*Exercise details*: Would you please return the data below verbatim, without its pictures?

*Dataset section*:
*-*-*

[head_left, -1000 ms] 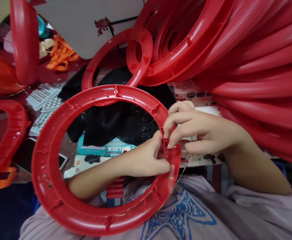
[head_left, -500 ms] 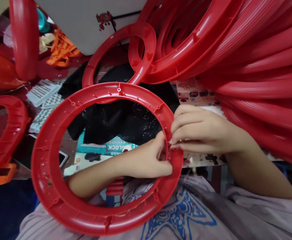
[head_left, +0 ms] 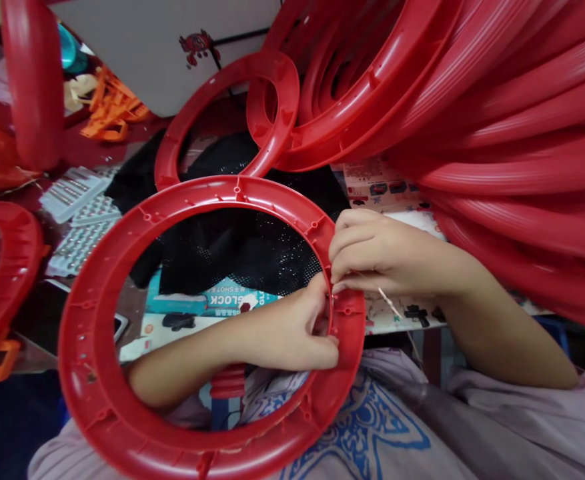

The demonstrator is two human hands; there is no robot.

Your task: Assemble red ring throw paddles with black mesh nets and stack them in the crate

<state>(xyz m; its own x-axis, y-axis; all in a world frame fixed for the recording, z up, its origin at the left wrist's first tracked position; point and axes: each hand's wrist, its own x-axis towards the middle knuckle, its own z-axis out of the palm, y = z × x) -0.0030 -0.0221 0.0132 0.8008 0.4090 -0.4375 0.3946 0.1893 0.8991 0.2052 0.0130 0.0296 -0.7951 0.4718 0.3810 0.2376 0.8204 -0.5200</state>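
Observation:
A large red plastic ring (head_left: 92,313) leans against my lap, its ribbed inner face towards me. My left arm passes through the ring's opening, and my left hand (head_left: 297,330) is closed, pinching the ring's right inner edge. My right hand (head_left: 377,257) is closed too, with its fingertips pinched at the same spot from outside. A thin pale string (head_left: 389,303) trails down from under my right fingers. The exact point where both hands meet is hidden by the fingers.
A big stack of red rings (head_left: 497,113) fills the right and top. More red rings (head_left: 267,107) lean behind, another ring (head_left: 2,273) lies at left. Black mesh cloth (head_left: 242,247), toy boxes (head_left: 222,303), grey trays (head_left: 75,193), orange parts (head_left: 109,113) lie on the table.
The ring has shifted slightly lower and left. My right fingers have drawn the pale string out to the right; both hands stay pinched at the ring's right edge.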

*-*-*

*Exercise output*:
[head_left, -1000 ms] 
[head_left, -500 ms] 
[head_left, +0 ms] 

The demonstrator is two human hands; there is no robot.

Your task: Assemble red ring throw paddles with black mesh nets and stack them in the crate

<state>(xyz m; its own x-axis, y-axis; all in a world frame fixed for the recording, z up, its origin at the left wrist's first tracked position; point and axes: each hand's wrist, its own x-axis towards the middle knuckle, its own z-axis out of the palm, y = z × x) -0.0030 -0.0221 0.0132 0.8008 0.4090 -0.4375 0.3946 0.1893 0.8991 0.2052 0.0130 0.0296 -0.7951 0.4718 0.3810 0.2376 0.8204 -0.5200</state>
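Observation:
A large red plastic ring (head_left: 92,313) leans against my lap, its ribbed inner face towards me. My left arm passes through the ring's opening, and my left hand (head_left: 297,330) is closed, pinching the ring's right inner edge. My right hand (head_left: 377,257) is closed too, with its fingertips pinched at the same spot from outside. A thin pale string (head_left: 389,303) trails down from under my right fingers. The exact point where both hands meet is hidden by the fingers.
A big stack of red rings (head_left: 497,113) fills the right and top. More red rings (head_left: 267,107) lean behind, another ring (head_left: 2,273) lies at left. Black mesh cloth (head_left: 242,247), toy boxes (head_left: 222,303), grey trays (head_left: 75,193), orange parts (head_left: 109,113) lie on the table.
The ring has shifted slightly lower and left. My right fingers have drawn the pale string out to the right; both hands stay pinched at the ring's right edge.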

No more output is given for this exercise.